- **EXERCISE**
Would you copy exactly the lines in the data below from the one that has "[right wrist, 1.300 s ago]" through the one that has "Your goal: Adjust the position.", dropping any pictures?

(GIVEN MATERIAL Opens)

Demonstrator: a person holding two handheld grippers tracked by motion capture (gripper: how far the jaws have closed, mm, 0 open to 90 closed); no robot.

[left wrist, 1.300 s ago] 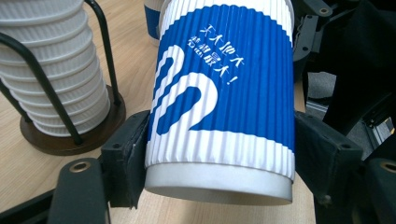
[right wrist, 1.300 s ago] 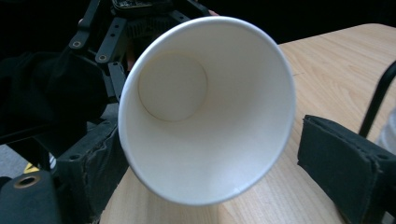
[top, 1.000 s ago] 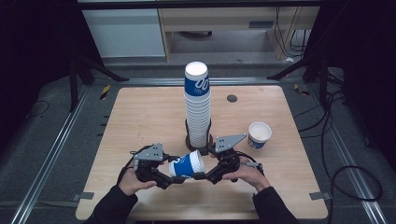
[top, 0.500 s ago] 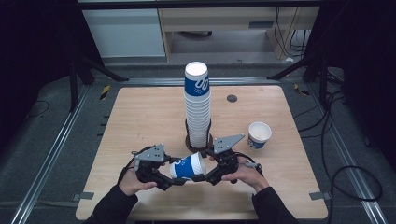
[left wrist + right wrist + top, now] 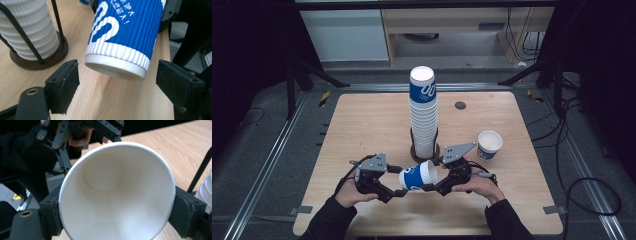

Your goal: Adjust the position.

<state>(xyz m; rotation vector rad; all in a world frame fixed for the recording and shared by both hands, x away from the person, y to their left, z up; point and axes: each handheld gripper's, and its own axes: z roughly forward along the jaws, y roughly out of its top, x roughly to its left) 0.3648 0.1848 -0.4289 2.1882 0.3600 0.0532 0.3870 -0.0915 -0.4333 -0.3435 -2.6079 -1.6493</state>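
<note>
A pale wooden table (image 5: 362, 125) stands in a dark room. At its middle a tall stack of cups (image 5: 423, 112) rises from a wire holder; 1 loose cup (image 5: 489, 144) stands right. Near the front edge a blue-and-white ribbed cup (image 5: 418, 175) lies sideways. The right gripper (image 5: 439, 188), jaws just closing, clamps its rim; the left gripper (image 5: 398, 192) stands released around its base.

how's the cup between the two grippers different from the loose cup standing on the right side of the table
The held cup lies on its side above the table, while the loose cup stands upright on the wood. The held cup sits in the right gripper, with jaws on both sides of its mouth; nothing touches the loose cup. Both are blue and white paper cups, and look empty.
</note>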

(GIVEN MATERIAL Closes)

- **RESULT OF THE EXERCISE**
[right wrist, 1.300 s ago] 
[top, 1.000 s ago] 
[top, 0.500 s ago] 
[left wrist + right wrist + top, now] 

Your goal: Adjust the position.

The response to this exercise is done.